Ex-diretora de presídio da PB é condenada por fraude, mas vai prestar serviços

Pena foi convertida porque a ex-diretora do Serrotão teve condenação inferior aos quatro anos de prisão e não é reincidente. Ela participou de esquema de fraude de pedidos de remição de seis apenadas da unidade

Polícia | Em 04/08/15 às 17h53, atualizado em 04/08/15 às 18h22 | Por Halan Azevedo
Jornal Correio da Paraíba
Serrotão, Campina Grande
A ex-diretora adjunta do Presídio Feminino do Serrotão, Silnara Araújo Galdino, foi condenada, na segunda-feira (3), a três anos e dois meses de prisão, além de multa, por participação em um esquema de fraude de pedidos de remição (diminuição da pena através de trabalho) de seis detentas da unidade. A ex-diretora teria falsificado a quantidade de horários de trabalho das detentas para que a pena tivesse uma maior redução. Por determinação da juíza que julgou o processo, a pena da ex-diretora adjunta foi convertida em prestação de serviços à comunidade.

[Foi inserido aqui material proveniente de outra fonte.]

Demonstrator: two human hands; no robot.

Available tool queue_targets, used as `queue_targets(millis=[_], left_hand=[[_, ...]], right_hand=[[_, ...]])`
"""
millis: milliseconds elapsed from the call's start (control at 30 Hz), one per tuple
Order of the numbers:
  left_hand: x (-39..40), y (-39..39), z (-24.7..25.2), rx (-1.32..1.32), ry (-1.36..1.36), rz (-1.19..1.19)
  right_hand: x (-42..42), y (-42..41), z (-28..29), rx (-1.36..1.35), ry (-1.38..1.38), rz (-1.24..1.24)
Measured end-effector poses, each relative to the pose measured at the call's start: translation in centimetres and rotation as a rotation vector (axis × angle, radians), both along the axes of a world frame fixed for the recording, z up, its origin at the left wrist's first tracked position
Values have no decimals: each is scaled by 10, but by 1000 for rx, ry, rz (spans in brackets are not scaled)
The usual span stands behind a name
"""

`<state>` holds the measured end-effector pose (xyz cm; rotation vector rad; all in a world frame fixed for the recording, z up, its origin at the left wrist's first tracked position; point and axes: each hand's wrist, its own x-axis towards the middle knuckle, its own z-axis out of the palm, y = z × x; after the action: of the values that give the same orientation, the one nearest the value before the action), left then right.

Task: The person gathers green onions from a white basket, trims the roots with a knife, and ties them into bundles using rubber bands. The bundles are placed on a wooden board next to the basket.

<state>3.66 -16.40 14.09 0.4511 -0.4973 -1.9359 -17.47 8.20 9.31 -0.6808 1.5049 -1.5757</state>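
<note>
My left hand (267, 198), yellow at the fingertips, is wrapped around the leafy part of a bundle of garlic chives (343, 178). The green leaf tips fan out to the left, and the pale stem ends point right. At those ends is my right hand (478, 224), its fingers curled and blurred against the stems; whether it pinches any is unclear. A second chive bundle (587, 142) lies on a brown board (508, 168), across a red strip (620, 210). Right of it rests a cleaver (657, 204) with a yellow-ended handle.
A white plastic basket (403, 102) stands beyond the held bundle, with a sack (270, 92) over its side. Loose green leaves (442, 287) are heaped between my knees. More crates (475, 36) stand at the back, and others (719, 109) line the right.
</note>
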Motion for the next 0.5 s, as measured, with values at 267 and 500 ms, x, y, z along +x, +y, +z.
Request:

A condenação de Silnara e de outras quatro detentas envolvidas está disponível no site do Tribunal de Justiça da Paraíba (TJPB), através da consulta processual. O número do processo é o 00063379020148150011.

Segundo a sentença da juíza Rosimeire Ventura Leite, da 2ª Vara Criminal do Forúm Afonso Campos, em Campina Grande, Silnara agiu “contribuindo para fragilizar a credibilidade em relação ao sistema penitenciário”, sendo condenada pelos crimes de falsidade ideológica e corrupção passiva.

Além de Silnara, as detentas Carmen Spa; Maria Luiza; Precila Rodrigues; e Rutinéia Costa também foram condenadas. Já as detentas Hozana da Silva e Lays Barbosa foram absolvidas.

Na sentença, segundo a juíza, Silnara pôde ter a pena revertida para prestação de serviços por atender os requisitos do artigo 44 do Código Penal.

O artigo 44 do Código Penal diz que a pena pode ser convertida em prestação de serviços quando a condenação for inferior a quatro anos de prisão; o crime não for cometido com violência ou grave ameaça; ou o réu não for reincidente.